TO DO — Look below for the line containing "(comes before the"; from there, print each line exactly up to and including the line containing "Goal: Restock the", and stop.
───── SUPPLIED ENTRIES ─────
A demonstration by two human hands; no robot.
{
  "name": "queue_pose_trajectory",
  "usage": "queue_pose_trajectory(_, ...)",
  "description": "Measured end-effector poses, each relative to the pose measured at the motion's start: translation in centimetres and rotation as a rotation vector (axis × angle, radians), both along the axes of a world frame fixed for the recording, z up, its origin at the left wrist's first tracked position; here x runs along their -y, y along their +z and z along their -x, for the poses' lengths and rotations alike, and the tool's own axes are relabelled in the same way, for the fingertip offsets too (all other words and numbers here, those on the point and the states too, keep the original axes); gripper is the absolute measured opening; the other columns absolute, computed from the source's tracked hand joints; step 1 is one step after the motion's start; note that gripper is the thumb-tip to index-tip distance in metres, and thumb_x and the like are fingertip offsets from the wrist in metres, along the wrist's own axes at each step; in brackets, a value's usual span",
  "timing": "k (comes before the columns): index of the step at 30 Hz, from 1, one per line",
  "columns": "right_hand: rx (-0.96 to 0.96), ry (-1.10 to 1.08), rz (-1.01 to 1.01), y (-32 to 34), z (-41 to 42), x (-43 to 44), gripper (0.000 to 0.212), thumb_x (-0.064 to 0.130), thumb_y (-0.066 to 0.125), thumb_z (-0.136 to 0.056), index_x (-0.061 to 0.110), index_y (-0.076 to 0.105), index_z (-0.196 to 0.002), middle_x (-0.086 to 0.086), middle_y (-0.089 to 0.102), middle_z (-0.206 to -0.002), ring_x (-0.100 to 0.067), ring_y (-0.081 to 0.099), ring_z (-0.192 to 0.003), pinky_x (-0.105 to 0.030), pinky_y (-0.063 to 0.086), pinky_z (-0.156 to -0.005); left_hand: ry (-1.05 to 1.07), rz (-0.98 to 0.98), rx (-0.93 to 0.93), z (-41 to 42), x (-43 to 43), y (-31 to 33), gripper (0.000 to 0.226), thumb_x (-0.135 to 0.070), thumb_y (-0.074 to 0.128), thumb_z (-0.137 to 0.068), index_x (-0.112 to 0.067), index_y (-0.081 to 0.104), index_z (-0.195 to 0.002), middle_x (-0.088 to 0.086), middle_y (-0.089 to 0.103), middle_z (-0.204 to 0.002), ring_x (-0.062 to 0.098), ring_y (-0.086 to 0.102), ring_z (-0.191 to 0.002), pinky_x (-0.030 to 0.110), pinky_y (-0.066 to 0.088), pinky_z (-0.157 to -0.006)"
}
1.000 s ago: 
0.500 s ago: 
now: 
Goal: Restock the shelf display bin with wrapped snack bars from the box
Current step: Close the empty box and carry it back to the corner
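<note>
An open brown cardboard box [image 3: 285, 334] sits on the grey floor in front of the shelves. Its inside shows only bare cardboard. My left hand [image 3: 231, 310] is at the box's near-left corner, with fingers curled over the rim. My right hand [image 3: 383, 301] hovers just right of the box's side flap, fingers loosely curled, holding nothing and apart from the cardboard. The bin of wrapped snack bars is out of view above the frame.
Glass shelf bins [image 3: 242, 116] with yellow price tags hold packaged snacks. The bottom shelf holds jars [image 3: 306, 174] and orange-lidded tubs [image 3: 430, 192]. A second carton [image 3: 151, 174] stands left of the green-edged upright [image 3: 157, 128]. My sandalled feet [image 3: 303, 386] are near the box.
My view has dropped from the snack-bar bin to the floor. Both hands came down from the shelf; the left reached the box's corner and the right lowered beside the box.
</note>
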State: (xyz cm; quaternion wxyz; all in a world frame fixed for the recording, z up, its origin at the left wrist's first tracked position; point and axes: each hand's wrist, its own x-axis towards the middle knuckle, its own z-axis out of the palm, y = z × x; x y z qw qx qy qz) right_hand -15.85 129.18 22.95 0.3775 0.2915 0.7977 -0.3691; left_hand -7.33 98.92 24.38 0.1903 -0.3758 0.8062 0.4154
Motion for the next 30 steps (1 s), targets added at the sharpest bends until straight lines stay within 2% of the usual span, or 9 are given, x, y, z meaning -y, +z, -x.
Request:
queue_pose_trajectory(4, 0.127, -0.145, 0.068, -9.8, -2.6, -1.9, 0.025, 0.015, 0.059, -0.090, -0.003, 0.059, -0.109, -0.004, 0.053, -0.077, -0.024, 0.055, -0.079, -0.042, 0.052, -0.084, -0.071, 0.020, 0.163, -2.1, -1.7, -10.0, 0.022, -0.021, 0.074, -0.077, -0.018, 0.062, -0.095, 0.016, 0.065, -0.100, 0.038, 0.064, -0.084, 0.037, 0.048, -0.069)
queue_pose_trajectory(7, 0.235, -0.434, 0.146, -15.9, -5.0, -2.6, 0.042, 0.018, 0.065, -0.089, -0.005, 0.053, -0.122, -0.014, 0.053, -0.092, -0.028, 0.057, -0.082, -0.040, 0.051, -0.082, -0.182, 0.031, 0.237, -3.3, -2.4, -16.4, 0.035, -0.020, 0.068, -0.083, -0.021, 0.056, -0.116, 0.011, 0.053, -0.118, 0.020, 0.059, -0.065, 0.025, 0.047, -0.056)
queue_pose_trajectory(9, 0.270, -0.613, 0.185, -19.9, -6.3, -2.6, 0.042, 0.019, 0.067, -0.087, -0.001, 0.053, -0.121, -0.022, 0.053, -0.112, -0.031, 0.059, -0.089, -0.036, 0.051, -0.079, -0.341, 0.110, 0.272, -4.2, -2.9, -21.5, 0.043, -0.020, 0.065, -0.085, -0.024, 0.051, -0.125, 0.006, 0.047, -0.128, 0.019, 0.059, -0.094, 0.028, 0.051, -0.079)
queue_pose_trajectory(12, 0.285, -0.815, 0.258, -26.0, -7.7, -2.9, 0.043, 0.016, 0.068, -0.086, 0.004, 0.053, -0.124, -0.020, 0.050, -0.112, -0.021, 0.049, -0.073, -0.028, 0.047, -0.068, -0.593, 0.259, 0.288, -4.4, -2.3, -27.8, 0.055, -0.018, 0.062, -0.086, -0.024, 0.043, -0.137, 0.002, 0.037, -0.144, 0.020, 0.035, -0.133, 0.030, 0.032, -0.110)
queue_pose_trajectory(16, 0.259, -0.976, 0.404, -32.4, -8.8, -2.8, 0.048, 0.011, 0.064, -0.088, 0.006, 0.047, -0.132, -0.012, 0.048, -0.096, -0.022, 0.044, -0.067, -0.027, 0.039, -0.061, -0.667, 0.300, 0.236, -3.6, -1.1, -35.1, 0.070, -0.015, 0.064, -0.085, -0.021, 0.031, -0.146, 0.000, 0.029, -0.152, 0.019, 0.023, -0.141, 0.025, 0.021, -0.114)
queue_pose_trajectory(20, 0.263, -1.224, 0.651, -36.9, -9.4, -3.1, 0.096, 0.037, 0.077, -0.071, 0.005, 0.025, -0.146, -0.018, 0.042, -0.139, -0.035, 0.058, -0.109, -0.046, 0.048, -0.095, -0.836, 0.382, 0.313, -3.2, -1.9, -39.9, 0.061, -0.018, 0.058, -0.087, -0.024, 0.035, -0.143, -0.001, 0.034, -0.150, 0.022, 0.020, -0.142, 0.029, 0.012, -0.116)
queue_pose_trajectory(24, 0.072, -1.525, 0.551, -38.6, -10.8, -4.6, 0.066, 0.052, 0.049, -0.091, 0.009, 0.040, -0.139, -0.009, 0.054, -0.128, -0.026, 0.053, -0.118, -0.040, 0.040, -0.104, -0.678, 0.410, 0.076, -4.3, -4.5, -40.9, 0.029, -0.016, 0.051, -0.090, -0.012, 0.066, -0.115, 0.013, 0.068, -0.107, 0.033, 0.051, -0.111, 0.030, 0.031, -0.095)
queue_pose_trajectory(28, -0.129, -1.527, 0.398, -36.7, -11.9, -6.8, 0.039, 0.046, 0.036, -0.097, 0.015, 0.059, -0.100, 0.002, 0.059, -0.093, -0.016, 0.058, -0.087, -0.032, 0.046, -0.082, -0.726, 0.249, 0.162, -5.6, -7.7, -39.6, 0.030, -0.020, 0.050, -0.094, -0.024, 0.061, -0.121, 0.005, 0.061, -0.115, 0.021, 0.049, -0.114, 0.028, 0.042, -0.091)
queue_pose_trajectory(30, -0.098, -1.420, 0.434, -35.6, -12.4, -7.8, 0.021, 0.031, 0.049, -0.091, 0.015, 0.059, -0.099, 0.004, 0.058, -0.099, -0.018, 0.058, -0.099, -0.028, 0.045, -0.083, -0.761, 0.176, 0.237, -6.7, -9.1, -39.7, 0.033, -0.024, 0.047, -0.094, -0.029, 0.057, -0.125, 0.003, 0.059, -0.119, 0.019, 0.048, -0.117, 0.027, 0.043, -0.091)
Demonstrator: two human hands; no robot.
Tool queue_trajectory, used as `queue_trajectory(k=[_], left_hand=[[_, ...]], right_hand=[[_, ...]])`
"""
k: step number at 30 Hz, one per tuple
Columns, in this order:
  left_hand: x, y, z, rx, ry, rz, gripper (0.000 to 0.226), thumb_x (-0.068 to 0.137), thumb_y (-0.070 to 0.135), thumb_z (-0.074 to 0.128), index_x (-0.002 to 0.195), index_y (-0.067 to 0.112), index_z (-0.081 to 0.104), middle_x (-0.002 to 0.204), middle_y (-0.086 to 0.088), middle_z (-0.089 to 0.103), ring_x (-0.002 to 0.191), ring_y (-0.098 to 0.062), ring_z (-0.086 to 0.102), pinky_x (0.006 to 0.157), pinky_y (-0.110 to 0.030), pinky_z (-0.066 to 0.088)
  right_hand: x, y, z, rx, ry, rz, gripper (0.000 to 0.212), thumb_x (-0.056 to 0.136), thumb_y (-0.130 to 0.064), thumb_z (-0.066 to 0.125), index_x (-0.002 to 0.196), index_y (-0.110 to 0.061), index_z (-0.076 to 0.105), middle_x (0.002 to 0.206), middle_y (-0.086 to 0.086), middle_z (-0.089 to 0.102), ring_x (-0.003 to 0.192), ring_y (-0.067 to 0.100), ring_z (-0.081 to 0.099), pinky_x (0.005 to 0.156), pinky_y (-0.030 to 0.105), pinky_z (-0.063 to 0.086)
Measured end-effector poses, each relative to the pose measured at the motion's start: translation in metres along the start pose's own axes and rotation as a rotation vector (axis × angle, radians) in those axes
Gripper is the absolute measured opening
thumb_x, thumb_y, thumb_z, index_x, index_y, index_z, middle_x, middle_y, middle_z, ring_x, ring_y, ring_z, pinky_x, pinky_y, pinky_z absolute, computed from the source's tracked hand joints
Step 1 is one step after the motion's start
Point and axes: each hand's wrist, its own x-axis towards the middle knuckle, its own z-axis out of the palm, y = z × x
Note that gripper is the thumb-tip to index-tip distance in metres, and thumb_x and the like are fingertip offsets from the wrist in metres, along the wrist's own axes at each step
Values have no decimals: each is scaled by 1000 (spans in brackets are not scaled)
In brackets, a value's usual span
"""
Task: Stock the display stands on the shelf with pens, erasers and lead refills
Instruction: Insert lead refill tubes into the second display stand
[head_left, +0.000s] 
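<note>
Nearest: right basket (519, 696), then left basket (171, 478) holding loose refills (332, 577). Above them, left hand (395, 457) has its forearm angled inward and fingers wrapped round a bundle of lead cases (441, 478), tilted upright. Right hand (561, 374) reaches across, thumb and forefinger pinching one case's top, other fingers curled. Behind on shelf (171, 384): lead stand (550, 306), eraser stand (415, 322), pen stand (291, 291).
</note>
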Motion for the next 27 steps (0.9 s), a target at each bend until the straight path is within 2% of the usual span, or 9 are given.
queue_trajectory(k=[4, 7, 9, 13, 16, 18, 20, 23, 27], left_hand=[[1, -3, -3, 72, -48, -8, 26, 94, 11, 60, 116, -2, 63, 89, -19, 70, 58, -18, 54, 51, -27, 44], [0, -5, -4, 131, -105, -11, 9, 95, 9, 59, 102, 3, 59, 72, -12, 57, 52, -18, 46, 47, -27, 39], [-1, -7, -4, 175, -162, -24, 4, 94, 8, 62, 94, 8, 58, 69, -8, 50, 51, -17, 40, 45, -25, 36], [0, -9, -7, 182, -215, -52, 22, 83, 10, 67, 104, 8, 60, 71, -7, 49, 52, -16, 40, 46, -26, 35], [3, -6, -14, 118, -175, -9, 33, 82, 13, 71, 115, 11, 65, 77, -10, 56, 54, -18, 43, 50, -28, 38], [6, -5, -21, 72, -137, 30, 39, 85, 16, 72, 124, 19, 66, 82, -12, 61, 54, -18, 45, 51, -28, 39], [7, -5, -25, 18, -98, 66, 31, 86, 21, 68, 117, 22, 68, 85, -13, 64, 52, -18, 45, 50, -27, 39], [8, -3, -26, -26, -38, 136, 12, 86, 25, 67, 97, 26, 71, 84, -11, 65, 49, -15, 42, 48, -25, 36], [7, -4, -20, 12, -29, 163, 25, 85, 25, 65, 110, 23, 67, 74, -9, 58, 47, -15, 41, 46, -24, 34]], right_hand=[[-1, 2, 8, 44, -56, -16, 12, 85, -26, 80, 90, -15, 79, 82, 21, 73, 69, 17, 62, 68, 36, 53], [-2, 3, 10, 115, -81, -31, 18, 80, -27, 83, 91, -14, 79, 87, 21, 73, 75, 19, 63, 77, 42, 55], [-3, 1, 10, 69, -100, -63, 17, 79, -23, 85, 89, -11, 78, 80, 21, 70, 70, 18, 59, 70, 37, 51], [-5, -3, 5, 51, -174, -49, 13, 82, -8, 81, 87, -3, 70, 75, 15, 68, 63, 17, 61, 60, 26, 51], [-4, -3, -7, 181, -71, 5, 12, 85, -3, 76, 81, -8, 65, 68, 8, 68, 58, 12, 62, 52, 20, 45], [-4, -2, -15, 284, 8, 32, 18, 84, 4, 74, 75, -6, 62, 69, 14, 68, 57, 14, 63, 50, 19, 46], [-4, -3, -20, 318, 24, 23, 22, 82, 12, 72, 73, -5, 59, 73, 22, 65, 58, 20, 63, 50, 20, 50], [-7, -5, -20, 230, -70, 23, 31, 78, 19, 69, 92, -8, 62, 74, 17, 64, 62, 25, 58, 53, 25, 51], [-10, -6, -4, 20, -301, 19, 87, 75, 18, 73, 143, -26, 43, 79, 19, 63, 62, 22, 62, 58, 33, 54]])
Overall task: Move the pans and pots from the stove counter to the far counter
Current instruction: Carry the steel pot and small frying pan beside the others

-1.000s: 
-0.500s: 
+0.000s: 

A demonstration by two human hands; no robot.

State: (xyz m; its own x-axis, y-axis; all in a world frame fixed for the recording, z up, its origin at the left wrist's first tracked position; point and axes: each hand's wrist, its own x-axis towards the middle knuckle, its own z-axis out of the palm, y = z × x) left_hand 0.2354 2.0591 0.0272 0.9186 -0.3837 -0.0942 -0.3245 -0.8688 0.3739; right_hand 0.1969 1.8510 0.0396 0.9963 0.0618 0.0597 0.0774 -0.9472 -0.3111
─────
SOLUTION FOR THIS EXERCISE —
  "timing": "k (comes before the columns): index of the step at 30 Hz, from 1, one per line",
  "columns": "right_hand: rx (-0.96 to 0.96), ry (-1.10 to 1.08), rz (-1.01 to 1.01), y (-32 to 34), z (-41 to 42), x (-43 to 44), gripper (0.000 to 0.212), thumb_x (-0.064 to 0.130), thumb_y (-0.066 to 0.125), thumb_z (-0.136 to 0.056), index_x (-0.061 to 0.110), index_y (-0.076 to 0.105), index_z (-0.196 to 0.002), middle_x (-0.086 to 0.086), middle_y (-0.089 to 0.102), middle_z (-0.206 to -0.002), ring_x (-0.100 to 0.067), ring_y (-0.081 to 0.099), ring_z (-0.192 to 0.003), pinky_x (-0.105 to 0.030), pinky_y (-0.063 to 0.086), pinky_z (-0.156 to -0.005); left_hand: ry (-1.05 to 1.07), rz (-0.98 to 0.98), rx (-0.93 to 0.93), z (-41 to 42), x (-43 to 43), y (-31 to 33), gripper (0.000 to 0.226), thumb_x (-0.135 to 0.070), thumb_y (-0.074 to 0.128), thumb_z (-0.137 to 0.068), index_x (-0.112 to 0.067), index_y (-0.081 to 0.104), index_z (-0.195 to 0.002), middle_x (-0.088 to 0.086), middle_y (-0.089 to 0.103), middle_z (-0.204 to 0.002), ring_x (-0.062 to 0.098), ring_y (-0.086 to 0.102), ring_z (-0.191 to 0.002), pinky_x (-0.030 to 0.110), pinky_y (-0.066 to 0.088), pinky_z (-0.157 to -0.006)"
}
1.000 s ago: 
0.500 s ago: 
now: 
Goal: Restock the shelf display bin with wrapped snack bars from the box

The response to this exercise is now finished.